I went back, and it wasn’t my imagination. It was there both in picture and words.
“Jack!”
“Busy!”
“You’re going to want to see this. All of you are going to want to see this.”
“Time out!” Jack called.
A particularly loud sizzle and yelp from Jack. “I said time out! And you’re supposed to be on my team!”
“I slipped,” Anna-Marie said.
The three of them joined me, then looked over my shoulder at my phone.
“No!” Jack yelled. “They can’t do that! I invented that sandwich.”
“Do not remind me,” Anna-Marie groaned. “Part of why we are here is so he can buy more Pop Tarts.”
Jack stomped away, ranting at the clouds, “I lovingly crafted it with my own two hands! Those fuckers owe me money or something!”
Natalie read out the description. “‘Choice of cherry, strawberry, chocolate fudge, s’more, and other flavor Pop Tarts. Scrambled eggs cooked with choice of extras (cheese, ham, mushrooms, peppers), and bacon (maple, apple-wood, hickory) assembled in the tastiest sandwich ever to be made.’ I think I might be sick.”

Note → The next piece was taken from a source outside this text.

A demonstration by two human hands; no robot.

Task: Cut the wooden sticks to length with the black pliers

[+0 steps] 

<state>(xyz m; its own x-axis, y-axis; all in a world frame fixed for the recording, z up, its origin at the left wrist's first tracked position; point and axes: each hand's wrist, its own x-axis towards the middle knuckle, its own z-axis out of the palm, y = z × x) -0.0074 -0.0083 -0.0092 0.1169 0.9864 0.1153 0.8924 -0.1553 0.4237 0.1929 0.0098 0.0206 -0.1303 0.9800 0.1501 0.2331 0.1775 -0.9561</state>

“It’s like a train-wreck watching him eat it,” I said. “You want to look away, but can’t.”
“I’m going to sue!” Jack was still going. “Call my attorney and sue all your asses off, goddammit!”
“Do you think he’d notice if we left, the western scramble sounds delightful,” Anna-Marie said.
The three of us looked at one another, then slipped off the cloud as Jack continued to rant.